Clive was in the living room watching television.
‘I’ve found a shepherd’s hut to put in t’lal’ garth near t’waterfall. I’m gonna get it.’
‘Yes, dear.’
‘If I buy it, will ta go an’ fetch it?
’
‘Yes, dear.’
It must have been a really engrossing TV programme because he wasn’t listening to me – always a good way to get an agreement out of a husband. So I bought it, then booked a night in a pub for Clive and his navigator friend when they set off with a triple-axle trailer on the back of the Land Rover. It was a seriously long haul, and he rang me when he finally arrived to say, ‘Flipping heck, I’d nay idea ’t’would be so heavy.’
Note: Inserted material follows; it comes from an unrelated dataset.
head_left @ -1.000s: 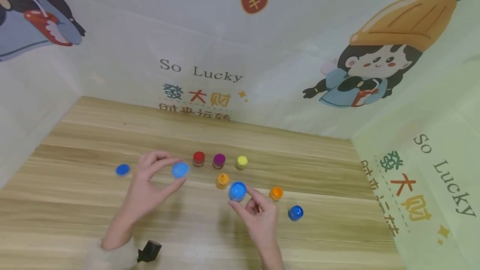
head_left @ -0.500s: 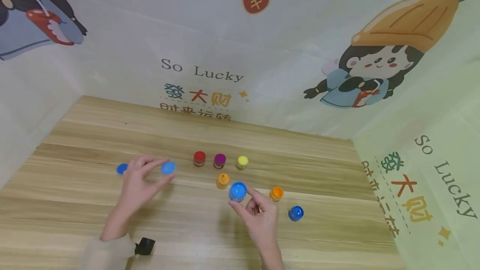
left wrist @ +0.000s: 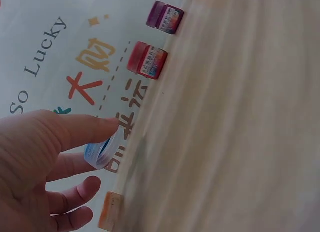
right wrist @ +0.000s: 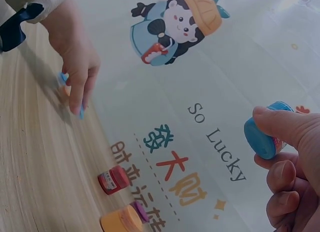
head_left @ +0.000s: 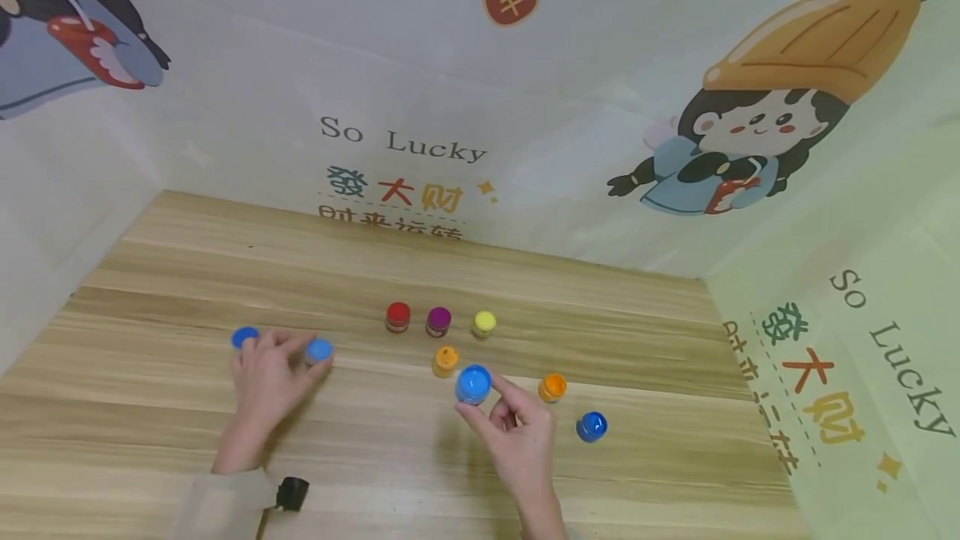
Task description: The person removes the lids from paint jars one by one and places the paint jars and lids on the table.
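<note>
My left hand pinches a light blue jar lid between thumb and fingertips, low over the left part of the table. The left wrist view has this lid on edge, its hollow side showing. Behind the knuckles a dark blue lid lies on the wood, partly covered. An orange block-like piece shows below that hand's fingers. In my right hand a small lidless paint jar, light blue inside, is held up between thumb and fingers; the right wrist view shows the jar tilted.
Red, purple and yellow paint jars stand in a back row. A yellow-orange jar stands in front of them. Lidless orange and dark blue jars stand right. A printed cloth walls the table.
My left hand has carried the light blue lid left, then down toward the table, coming over part of the dark blue lid. The right hand and its jar have stayed nearly still.
</note>
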### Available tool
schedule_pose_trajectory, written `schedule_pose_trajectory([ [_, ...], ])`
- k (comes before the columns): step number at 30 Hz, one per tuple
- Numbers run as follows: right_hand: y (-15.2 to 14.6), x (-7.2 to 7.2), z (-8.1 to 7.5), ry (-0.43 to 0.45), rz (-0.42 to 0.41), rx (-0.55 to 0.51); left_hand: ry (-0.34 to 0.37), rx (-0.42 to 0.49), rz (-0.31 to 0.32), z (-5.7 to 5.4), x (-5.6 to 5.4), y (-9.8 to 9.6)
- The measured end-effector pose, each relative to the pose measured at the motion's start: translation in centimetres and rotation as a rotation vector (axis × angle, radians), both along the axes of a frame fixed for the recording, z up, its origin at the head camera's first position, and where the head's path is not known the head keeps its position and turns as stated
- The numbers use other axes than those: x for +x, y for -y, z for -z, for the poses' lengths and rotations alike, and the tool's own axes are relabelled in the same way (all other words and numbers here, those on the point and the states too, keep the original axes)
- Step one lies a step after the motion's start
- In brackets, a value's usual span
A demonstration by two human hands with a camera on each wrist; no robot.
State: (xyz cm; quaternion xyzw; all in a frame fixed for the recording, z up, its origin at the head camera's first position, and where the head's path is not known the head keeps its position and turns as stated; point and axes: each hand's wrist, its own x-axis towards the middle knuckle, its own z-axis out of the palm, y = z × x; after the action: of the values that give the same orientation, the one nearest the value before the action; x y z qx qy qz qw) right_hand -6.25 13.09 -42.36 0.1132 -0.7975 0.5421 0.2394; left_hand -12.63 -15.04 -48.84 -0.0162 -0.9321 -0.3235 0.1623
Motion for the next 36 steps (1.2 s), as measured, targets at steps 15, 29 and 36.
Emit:
schedule_pose_trajectory([
  [15, -0.02, 0.06, -0.02, -0.009, -0.01, -0.012, 0.165, -0.074, -0.018, -0.05, 0.29, 0.31],
  [29, 0.07, 0.1, -0.25, 0.018, -0.004, -0.019, 0.171, -0.095, -0.001, 0.05, 0.33, 0.4],
  [36, -0.34, -0.12, 0.44, -0.015, -0.015, -0.037, -0.08, -0.004, 0.06, -0.46, -0.06, -0.26],
])
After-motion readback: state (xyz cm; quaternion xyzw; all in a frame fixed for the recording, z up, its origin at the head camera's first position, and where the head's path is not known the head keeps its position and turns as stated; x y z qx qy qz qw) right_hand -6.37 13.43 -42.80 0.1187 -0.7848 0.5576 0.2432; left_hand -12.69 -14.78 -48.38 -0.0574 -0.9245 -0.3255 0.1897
It’s built on a cast-iron chassis, and in order to get it on the trailer they had to take its wheels off. It weighs about three tons, and the tyres on the trailer went flat because of the weight.
‘Ne’er mind, drive back real slow,’ I said.
It was a monumental day when we finally moved the shepherd’s hut into position a few months later and it was a little while after that Simon, the producer of a brand-new television series called The Dales, got in touch.
‘We’re making a television programme about life in the Yorkshire Dales, and we’re looking for a family-run hill farm. Can we come and talk to you about it?’ he asked.
It was all quite vague, but there was no harm in talking to him. Sure enough, Simon bowled up wanting to know what we do, how we do it and what happens at particular times of the year. We chatted and got on very well; he’d got a baby girl the same age as our Violet. Then he rang again, and this time he said he’d like to bring a film crew up and start filming us.
Of course, we had to think of things to do that would work on camera and interest the viewers. I mentioned to Simon that in and amongst the farming we were attempting to put together a shepherd’s hut. He came up with the idea of filming us putting it together and furnishing it. The hut had been languishing for a while, other things taking precedence, and what I needed was a kick up the backside to get me back on assembling it. They filmed us as we set about furnishing it. Interior design is not my forte and my intention was to make it as traditional as possible and keep the shepherding theme integral throughout. When the huts were in use at the end of the nineteenth century, there would have been a basic bed for a shepherd and, underneath that, a small pen for orphaned lambs. Although we were going for a bit more comfort, I definitely did not want the twee Cath Kidston look.